I remember to have read somewhere that GPT4 is not a single model but several models whose parameter counts are reported as a single sum. Perhaps quite doable but at lower speeds?
The article linked here talks about GPT4 being a mixture of experts, which is exactly what you’re describing
How do you correctly prompt it? A lot of people are not familiar with how to do this. I think this would improve how many people are using the non-OpenAI models.
How low can you get the memory and computational power requirements that way?
You can run that model (Wizard-30) on a computer with 64 gigabytes of RAM (or smaller, I don't know how tight you can cut it). You obviously want fast RAM and a good CPU, but you don't need a GPU.
I am running 30b llama models (4 bit quantized using llama.cpp) on 32 gb of ram and no GPU. I get around 2 tokens/second.
You can also travel on a bike from NY to LA.
>You can also travel on a bike from NY to LA.

You can. In fact, my brother did so a bunch of years ago. He found it to be a wonderful experience that made his life better.

He's also flown on a commercial airplane from NY to LA (as have I, as well as millions of others) and while it got him to Los Angeles, it didn't provide the levels of sensory input, personal interactions and experience that riding his bicycle did.

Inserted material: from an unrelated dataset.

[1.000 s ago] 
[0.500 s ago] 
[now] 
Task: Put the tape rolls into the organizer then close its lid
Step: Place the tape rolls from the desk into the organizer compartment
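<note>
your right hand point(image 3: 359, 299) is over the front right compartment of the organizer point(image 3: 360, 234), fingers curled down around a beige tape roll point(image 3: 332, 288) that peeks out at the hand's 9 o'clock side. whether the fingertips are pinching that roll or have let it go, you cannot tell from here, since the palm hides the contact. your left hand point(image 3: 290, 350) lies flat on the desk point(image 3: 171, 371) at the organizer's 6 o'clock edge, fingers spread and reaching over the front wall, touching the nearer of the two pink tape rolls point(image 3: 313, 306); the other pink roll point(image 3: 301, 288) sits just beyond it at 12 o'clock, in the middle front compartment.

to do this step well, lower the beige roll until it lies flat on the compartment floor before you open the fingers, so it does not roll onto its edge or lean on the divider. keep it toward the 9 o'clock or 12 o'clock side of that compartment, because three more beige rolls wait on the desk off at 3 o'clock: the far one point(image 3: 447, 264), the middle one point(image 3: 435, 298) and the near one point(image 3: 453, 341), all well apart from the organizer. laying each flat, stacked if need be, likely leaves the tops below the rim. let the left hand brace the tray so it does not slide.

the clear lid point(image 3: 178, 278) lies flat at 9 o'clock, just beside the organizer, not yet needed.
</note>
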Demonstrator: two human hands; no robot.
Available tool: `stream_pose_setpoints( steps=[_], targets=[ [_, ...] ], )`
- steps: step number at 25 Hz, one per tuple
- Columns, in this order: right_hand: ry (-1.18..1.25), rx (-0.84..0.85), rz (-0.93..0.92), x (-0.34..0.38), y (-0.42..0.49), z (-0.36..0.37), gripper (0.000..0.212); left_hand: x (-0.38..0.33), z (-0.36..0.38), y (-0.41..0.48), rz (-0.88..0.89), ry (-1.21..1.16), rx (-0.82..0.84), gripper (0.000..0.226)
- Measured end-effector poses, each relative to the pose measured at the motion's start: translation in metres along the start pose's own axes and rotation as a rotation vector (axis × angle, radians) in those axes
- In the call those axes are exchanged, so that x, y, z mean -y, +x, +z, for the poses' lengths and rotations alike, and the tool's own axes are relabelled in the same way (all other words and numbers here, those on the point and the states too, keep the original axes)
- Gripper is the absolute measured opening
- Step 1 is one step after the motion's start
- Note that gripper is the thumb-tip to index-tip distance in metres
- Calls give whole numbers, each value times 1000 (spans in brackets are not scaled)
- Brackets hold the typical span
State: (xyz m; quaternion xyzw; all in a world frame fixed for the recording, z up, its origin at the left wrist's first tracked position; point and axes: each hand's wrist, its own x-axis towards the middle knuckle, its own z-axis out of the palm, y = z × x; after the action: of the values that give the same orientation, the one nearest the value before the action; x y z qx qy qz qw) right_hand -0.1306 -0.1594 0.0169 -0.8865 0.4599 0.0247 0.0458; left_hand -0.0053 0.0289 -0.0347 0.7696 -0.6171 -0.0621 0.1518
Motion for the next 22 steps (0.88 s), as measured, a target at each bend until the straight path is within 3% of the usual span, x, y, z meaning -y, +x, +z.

That's not to say everyone should ride bicycles across the US every time they need/want to make such a trip, but doing so at least once can be a more positive experience than sitting next to some strangers for five hours.

The satisfaction of doing so, or the experiences in interacting with people and the landscape during such a trip aren't quantifiable, but reducing the value of doing so (if I'm missing your point here, my apologies) to the time required to make such a trip is reductive in the extreme IMHO.

Edit: Clarified my prose.

Love this comment so much. Your brother sounds cool :)
Just imagine if Boeing lobbied the government to pass a law banning you biking from NY to LA.
AFAIK you can get away with a swapfile, no need for large amounts of RAM.
wont that nearly kill your ssd if you do it for extended periods of time?
Most of the ram is for storing the model once it is loaded it is read only so will not harm an SSD.
It only reads from memory,not swap directly. If it needs to read something from swap, it'll write out something from memory to swap, then read the swap into memory. Reading 1gb of swap, will essentially write 1gb to the ssd too. (rough numbers)

Correct me if I misunderstand swap?

> The interesting thing with these Uncensored models is that they don't constantly answer that they cannot help you (which is what ChatGPT and GPT-4 are doing more and more)

that's great to hear. that political correctness in gpt is annoying.